▸ Exercise inputs
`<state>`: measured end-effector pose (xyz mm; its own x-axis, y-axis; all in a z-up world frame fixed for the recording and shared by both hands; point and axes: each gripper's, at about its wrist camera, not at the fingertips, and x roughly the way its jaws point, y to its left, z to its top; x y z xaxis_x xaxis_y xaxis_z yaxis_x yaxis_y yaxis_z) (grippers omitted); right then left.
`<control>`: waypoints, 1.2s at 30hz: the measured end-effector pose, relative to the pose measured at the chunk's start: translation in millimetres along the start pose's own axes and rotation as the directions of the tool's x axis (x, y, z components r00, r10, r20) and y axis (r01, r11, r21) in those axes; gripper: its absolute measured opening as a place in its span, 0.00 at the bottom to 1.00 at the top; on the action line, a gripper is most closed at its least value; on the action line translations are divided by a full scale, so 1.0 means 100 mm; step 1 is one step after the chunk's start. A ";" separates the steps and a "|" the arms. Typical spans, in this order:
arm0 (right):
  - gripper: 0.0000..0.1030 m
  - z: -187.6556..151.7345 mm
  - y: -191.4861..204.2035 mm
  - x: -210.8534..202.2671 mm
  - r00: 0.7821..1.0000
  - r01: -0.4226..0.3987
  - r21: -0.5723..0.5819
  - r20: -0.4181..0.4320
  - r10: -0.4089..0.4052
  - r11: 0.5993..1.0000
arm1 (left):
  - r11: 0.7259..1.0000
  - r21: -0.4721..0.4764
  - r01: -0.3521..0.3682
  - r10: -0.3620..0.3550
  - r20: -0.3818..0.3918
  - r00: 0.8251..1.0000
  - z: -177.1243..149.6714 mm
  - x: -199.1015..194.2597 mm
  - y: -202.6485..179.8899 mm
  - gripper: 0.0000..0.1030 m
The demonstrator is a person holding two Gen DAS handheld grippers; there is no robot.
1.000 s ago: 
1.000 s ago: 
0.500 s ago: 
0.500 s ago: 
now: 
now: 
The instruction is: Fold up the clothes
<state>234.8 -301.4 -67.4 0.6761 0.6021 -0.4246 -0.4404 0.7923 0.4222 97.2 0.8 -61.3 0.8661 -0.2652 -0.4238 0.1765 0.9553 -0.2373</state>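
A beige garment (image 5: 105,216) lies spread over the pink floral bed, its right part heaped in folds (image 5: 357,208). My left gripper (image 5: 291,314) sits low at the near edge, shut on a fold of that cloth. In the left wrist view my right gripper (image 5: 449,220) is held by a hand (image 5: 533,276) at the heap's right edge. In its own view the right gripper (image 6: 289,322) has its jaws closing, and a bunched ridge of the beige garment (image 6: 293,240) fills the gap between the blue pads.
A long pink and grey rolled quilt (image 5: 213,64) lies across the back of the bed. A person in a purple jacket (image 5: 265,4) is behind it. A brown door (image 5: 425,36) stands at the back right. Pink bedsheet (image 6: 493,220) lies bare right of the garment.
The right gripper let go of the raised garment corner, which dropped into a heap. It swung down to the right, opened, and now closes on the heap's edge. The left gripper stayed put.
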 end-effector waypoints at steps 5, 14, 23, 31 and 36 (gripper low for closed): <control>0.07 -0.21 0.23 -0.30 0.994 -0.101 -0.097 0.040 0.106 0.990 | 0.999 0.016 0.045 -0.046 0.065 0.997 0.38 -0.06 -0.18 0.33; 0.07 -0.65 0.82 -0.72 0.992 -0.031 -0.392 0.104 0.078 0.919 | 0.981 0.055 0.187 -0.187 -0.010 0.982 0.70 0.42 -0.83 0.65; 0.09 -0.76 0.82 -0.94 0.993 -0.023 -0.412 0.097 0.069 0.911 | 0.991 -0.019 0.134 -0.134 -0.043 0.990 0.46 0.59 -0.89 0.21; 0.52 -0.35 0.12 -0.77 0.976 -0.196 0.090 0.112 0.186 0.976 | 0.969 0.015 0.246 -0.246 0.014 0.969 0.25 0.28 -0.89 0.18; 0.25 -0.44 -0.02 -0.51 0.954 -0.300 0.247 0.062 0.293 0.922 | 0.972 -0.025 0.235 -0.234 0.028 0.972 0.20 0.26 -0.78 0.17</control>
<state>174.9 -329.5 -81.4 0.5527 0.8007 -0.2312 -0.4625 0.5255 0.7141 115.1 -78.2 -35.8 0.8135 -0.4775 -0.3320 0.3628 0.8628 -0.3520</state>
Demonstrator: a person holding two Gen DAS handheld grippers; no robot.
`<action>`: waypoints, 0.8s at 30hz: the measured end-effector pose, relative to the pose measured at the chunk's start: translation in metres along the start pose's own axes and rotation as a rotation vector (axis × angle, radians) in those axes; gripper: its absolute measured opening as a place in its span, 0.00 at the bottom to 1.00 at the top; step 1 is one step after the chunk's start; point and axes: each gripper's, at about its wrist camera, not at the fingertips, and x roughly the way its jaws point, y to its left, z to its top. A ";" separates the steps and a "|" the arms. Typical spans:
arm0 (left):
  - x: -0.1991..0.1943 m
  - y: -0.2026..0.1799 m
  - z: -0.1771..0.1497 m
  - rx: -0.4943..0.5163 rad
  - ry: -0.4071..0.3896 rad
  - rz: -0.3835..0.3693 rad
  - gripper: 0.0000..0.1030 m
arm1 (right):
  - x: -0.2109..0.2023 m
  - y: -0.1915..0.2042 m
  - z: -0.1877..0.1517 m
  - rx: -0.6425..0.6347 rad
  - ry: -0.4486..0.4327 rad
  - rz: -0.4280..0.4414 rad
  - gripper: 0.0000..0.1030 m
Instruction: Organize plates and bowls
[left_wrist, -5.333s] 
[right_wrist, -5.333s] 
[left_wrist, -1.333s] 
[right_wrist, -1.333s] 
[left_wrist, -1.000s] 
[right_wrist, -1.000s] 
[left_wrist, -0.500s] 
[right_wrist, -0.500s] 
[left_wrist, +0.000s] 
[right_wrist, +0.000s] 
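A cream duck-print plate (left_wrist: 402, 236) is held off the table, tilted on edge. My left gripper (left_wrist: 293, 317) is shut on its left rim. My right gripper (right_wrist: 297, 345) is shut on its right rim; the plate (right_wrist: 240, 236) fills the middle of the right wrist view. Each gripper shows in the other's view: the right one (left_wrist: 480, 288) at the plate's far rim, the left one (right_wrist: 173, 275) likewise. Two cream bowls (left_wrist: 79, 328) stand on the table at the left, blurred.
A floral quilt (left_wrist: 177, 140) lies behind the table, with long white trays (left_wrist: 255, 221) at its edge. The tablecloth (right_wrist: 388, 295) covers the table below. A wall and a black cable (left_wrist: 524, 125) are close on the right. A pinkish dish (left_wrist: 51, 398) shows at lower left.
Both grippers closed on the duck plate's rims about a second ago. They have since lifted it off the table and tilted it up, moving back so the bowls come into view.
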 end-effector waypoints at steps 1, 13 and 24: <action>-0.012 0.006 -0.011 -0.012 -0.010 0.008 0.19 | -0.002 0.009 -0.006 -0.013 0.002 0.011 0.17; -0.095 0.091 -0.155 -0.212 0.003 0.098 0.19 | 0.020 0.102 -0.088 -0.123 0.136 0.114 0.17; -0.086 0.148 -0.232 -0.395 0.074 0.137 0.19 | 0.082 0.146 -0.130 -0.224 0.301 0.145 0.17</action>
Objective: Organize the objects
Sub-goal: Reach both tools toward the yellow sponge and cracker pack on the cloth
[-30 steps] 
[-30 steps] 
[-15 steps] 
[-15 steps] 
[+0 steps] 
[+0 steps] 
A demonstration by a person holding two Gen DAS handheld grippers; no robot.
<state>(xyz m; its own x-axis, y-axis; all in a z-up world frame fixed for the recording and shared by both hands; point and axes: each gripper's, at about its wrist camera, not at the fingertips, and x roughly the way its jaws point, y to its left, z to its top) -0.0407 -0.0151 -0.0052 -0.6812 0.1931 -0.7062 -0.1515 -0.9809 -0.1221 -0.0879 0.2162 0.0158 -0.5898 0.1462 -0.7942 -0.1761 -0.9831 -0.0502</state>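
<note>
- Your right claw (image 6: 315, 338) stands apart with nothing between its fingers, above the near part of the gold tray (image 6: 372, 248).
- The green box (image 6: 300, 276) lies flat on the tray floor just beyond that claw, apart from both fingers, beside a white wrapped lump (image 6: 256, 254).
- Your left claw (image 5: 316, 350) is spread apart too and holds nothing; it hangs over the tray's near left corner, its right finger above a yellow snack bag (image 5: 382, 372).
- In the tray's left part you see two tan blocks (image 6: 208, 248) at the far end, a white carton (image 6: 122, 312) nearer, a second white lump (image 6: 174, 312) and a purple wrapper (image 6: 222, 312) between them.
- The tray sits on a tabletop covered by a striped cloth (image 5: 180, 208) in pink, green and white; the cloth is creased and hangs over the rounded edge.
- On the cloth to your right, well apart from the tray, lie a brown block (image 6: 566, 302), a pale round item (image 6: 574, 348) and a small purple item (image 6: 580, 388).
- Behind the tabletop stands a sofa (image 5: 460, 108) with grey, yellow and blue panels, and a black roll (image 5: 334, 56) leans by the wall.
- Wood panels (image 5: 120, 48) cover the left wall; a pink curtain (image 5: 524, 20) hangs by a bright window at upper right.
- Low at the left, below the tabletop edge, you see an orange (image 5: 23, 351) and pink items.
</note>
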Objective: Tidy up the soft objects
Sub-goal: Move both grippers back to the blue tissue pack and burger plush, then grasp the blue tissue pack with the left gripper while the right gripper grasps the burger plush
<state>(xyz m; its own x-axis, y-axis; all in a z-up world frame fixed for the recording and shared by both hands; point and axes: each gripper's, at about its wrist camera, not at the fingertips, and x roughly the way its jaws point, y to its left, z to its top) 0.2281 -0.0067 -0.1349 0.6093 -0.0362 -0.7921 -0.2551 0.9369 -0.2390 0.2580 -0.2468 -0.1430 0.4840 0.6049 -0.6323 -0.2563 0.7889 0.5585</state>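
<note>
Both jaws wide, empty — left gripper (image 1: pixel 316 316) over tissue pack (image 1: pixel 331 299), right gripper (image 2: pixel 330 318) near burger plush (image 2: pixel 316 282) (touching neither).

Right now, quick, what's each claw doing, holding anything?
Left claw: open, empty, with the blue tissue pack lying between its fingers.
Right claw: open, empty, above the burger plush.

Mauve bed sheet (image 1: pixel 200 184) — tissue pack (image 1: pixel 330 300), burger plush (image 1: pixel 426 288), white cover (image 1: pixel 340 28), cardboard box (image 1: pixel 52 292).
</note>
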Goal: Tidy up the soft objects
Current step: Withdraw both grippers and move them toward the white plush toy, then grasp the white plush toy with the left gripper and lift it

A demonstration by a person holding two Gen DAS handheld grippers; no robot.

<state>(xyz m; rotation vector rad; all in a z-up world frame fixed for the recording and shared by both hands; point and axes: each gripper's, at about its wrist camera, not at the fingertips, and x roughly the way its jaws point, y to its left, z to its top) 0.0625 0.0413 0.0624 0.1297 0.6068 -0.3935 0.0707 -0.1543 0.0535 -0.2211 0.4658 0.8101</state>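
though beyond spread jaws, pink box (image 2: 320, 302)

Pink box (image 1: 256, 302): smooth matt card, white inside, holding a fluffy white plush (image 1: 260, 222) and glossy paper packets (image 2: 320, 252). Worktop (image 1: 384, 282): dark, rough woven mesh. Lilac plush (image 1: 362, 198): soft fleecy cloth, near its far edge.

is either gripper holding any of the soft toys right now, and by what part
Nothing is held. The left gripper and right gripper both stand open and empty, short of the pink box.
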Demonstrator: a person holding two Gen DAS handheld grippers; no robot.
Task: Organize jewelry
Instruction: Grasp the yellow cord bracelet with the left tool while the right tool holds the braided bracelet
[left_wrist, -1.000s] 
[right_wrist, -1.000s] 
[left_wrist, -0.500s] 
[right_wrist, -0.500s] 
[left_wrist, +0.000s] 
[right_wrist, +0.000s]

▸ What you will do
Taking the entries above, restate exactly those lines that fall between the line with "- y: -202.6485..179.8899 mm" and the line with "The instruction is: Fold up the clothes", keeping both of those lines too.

▸ Solution
  - y: -202.6485..179.8899 mm
  - gripper: 0.0000..0.1030 m
The demonstrator is a person holding two Gen DAS handheld grippers; there is no robot.
1.000 s ago: 
1.000 s ago: 
0.500 s ago: 
0.500 s ago: 
now: 
now: 
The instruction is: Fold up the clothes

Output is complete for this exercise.